__HOW TO COMPLETE THIS TASK__. Look through the records, and wherever the string "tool" turns up, copy out that line.

(Records contained in a dataset)
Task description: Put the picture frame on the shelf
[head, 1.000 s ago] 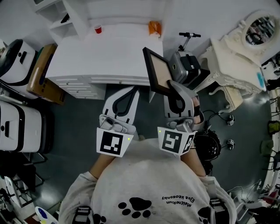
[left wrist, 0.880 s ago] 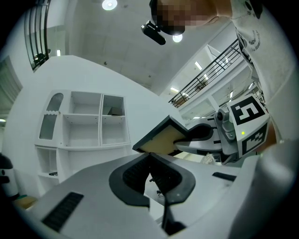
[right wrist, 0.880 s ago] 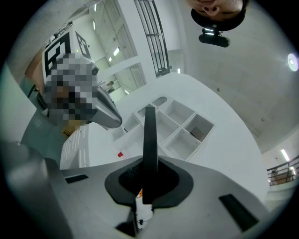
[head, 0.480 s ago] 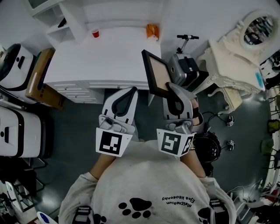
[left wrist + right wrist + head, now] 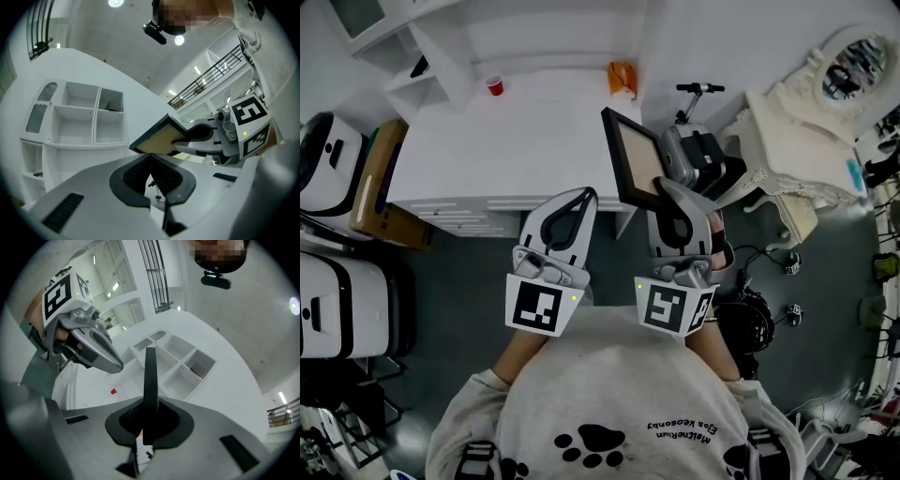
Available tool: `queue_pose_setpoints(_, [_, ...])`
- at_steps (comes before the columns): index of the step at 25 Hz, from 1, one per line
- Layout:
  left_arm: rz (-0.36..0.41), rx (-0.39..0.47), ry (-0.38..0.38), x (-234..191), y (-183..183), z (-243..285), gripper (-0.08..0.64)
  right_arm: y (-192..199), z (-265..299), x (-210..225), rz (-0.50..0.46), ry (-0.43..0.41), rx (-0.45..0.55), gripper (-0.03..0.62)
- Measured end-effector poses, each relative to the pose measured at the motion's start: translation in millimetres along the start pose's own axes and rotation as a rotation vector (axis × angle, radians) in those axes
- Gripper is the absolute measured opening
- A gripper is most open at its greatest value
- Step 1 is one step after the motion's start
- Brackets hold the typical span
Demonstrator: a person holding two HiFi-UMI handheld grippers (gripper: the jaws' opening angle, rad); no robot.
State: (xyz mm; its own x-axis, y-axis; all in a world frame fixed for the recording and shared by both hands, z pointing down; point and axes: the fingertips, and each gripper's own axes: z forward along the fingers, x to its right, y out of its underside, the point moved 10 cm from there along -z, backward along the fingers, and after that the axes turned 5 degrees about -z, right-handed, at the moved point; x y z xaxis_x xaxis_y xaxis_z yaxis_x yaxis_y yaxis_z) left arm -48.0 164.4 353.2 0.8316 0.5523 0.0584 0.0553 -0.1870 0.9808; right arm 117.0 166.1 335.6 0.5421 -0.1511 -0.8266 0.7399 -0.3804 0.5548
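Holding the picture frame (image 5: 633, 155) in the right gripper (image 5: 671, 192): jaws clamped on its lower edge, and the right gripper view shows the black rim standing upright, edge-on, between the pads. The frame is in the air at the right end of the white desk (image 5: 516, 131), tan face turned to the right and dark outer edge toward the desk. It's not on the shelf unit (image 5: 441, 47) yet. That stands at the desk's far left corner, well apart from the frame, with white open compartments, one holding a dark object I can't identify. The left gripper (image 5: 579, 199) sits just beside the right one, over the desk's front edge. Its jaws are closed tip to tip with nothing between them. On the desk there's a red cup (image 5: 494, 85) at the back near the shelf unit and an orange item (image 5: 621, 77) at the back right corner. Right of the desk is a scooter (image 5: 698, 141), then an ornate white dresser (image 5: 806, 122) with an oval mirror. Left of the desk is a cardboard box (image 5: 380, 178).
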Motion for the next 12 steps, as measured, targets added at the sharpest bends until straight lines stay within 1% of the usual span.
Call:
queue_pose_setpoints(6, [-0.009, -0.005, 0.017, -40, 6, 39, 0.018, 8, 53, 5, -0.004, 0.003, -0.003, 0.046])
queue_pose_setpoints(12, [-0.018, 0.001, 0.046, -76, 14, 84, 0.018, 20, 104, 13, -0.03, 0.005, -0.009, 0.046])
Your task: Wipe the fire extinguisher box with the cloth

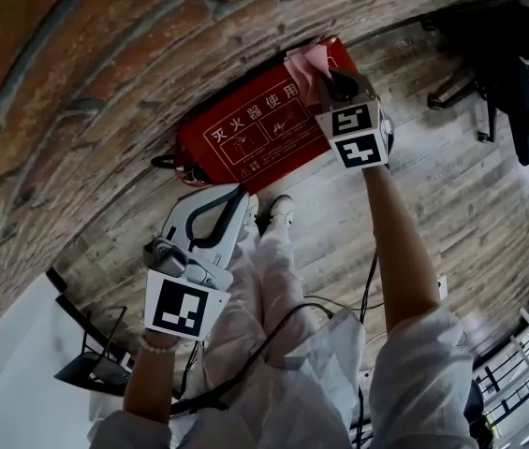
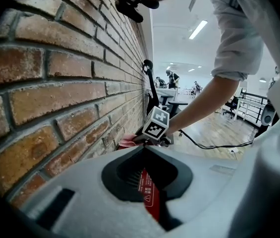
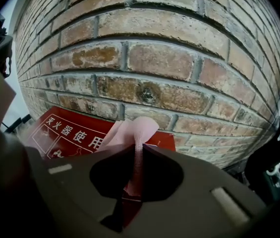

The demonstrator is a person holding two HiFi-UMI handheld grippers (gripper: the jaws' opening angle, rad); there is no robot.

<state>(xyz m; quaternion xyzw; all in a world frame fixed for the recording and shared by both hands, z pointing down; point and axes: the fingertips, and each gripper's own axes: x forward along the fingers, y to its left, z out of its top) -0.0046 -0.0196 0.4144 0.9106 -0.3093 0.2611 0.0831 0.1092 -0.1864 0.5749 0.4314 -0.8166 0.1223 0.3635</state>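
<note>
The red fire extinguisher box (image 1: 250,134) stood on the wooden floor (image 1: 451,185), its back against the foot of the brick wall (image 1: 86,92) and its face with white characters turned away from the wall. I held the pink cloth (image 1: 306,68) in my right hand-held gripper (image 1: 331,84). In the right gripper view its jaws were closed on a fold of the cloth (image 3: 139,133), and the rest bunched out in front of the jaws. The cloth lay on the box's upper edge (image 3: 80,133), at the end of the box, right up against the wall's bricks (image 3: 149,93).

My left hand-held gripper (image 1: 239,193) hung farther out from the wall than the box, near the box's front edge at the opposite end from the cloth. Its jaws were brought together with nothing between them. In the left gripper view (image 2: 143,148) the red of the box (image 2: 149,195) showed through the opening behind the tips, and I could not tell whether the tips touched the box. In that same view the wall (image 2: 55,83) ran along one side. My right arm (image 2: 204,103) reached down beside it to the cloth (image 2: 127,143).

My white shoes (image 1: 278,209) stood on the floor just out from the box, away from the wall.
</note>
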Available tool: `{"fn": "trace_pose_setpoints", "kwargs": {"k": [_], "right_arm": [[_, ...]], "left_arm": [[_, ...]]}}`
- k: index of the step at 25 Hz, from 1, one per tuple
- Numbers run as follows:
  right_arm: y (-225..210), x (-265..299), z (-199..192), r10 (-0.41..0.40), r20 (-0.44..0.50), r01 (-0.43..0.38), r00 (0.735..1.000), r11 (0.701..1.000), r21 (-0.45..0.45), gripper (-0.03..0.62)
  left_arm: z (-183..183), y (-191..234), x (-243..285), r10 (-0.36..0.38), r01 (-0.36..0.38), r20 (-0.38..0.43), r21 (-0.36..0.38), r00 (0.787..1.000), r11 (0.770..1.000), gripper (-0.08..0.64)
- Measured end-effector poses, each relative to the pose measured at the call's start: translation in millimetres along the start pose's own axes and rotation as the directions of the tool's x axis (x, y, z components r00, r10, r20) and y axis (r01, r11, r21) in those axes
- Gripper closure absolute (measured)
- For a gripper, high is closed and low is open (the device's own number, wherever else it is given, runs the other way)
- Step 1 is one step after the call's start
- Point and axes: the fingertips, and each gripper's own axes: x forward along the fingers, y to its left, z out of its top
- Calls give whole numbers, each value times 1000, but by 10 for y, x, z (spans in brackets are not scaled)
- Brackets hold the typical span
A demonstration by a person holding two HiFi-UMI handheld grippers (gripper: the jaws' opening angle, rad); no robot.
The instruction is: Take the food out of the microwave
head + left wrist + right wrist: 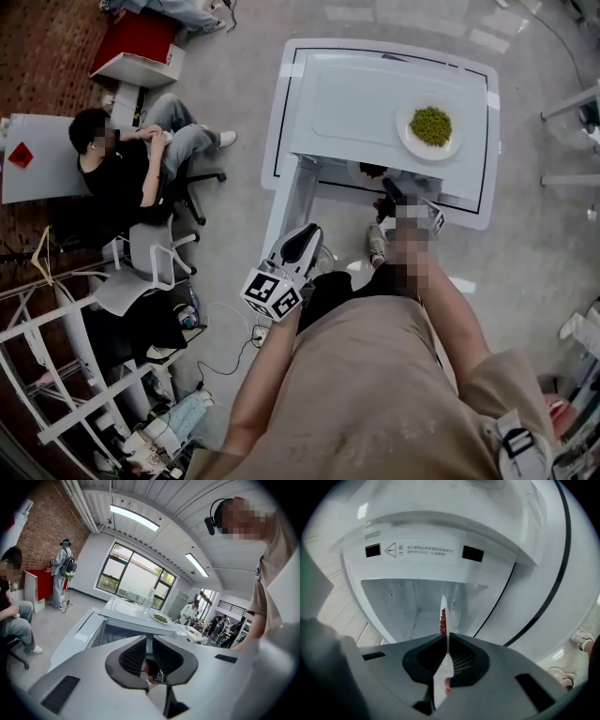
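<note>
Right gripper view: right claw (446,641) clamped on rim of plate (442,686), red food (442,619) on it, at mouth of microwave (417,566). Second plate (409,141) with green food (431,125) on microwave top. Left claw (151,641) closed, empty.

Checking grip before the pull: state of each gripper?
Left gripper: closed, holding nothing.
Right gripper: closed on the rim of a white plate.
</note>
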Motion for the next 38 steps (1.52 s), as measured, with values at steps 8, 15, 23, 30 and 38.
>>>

__ANSWER__.
Available tool: `queue_pose_setpoints(_, [_, ...])`
Available tool: `{"fn": "trace_pose_setpoints", "kwargs": {"k": [_], "right_arm": [[_, ...]], "left_arm": [[_, ...]]}}`
- Measured end-effector poses, each relative to the pose measured at the call's start: translation in millimetres along the start pose's own axes and rotation as the directions of the tool's x axis (x, y, z components r00, r10, r20) and y axis (r01, r11, r21) in those axes

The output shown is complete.